I was trying to point out something respectfully. I agree there is nothing wrong with tools/ guns/ etc. I tried to make that point clear. I too am a man. A very strong and brave man.

But, when looking at these sites, especially knowingly-- there should be certain sensitivities at stake. We don't know all the history surrounding these sites. But many of them are Native. If we look at surviving traditions, say from the Creek in the SouthEast (see Richard Thornton's work) we know that before the breakdown of Native civilization, hunting was not permitted within a 2 mile radius of the stone sites (such as Georgia's Track Rock Gap). You may not understand this, and it takes certain sensitivities, such as being part Native yourself (such is the case with my family's ancestry) to get this point across to non-Native people. It is like the seal of the state of Massachusetts. There is a Native man standing, and above his picture is an arm wielding a sword. So the Native man IS UNDER THE SWORD- that is what that picture conveys to Native people, and it is not a very good or pretty picture.

Native people believe in Spirits, and that places have Spirits. Please be aware of this. I think people are concerned you will come to a site like a swash-buckling pirate for the loot.
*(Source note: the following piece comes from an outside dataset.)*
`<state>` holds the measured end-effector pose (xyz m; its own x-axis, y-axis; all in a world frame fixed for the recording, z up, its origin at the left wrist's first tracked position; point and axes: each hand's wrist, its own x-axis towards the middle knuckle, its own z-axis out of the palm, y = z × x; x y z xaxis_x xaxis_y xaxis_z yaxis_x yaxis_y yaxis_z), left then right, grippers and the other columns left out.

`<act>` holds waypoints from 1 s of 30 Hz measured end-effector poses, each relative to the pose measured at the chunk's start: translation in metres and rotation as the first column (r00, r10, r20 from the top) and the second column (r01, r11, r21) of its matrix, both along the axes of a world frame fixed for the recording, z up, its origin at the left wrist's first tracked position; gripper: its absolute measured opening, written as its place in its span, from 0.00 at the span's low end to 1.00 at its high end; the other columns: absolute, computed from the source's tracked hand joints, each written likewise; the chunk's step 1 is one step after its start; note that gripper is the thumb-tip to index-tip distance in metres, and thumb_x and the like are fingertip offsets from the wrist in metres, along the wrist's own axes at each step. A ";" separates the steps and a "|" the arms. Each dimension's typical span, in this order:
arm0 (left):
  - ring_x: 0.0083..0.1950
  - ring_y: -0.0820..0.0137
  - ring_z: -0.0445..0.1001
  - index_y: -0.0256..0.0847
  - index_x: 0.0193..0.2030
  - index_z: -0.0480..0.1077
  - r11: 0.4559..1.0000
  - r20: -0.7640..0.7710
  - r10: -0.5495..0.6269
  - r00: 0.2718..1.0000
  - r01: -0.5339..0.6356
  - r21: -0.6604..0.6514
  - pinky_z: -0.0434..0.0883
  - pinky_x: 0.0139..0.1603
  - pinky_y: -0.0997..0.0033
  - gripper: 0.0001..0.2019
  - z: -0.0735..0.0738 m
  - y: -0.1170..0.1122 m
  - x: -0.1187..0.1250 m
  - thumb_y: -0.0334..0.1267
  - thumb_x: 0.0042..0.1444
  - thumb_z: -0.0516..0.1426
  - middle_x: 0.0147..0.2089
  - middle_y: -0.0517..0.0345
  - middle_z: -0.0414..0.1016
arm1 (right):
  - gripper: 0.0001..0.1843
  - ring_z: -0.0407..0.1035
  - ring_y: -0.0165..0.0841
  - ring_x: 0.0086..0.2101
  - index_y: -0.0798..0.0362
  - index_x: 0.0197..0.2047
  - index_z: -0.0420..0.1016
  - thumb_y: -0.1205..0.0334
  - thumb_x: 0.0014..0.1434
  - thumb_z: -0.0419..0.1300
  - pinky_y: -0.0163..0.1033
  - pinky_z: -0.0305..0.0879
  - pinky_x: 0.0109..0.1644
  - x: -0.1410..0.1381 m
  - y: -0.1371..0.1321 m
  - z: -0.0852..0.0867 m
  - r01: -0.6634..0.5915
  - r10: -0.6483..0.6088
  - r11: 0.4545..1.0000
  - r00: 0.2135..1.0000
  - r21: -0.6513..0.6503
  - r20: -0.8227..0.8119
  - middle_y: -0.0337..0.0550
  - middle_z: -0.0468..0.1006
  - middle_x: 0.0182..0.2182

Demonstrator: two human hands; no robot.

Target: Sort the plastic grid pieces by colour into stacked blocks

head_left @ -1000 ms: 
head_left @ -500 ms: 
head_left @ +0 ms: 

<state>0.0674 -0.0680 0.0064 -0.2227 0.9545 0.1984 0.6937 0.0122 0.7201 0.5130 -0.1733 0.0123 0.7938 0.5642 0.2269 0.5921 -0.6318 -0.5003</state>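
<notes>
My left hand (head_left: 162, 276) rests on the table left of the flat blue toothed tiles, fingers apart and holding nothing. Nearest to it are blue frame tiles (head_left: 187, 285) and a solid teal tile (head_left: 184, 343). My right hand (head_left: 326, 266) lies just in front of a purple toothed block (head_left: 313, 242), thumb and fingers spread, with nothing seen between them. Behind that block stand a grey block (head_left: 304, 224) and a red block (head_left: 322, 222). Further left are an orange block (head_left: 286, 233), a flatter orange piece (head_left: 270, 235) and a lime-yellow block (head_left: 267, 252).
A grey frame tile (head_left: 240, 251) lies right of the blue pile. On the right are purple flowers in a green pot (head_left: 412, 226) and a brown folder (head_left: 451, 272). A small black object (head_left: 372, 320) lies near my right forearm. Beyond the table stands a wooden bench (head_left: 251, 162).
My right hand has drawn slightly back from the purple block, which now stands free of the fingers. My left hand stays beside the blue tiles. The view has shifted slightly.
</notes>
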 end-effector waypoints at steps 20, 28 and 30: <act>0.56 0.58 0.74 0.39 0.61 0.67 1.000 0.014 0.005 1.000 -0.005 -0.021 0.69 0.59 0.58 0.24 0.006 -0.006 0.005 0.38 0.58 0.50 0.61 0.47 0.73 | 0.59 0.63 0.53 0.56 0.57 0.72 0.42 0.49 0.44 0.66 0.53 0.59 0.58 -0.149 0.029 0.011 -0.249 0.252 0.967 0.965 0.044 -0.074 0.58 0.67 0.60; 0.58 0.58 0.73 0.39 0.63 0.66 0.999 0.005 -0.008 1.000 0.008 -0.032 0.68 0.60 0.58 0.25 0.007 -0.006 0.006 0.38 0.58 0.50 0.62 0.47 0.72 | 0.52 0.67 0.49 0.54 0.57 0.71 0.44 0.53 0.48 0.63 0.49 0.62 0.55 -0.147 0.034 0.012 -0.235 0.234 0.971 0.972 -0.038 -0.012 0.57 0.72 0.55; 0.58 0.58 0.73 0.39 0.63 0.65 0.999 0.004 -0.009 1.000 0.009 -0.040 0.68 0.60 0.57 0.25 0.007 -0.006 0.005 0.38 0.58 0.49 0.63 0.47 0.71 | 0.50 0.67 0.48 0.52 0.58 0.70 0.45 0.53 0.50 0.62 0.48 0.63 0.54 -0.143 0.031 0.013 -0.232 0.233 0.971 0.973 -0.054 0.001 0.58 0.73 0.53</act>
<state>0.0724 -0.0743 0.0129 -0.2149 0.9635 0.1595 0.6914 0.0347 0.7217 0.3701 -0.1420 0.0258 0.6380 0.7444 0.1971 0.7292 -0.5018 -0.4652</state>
You are probably an alright guy though, you are open minded. Sorry to get your defenses up if it wasn't necessary.

Matthew Howes said...

To cut through all the fluff I wrote. I am talking about TRACKING skills. If you cut branches off with a machete, people will know you have been there. But if you don't care or that's not your thing, never mind. Every opportunity is a good opportunity to hone skills imo. I have been in vegetation just as thick w/ no need for a knife. Also, I approach these sites more like a pilgrimage, but that is my mind-set and not everyone will have that mind set I realize. Your concern about predatory/ rabid animals is legitimate, probably more so in your area than in mine (MA.) It's not my main thing but I can get into tools/etc. Cool.

Also about the "alien" stone. I probably shouldn't have criticized it the way I did. There is a large boulder in my area that is in the shape of a skull. Where the "pituitary gland" is (energy center of the brain) is a concavity that has been dug out by ancient hands, forming a rock shelter into the cavity of the skull-boulder. I think this structure in my area is a larger representation/idea of your smaller hand-held quartz stone. I have noticed hand-held stones before, such as pyramidal/ conical stones with grooves for the fingers to grip, as well as animal effigy stones (snakes, birds), but they were always sticking out of the mud along trails and such. When you "tune in" you start to notice these stones.

I think people criticized you because you said you were digging. Well, I hope you weren't. You have some good material on your blog.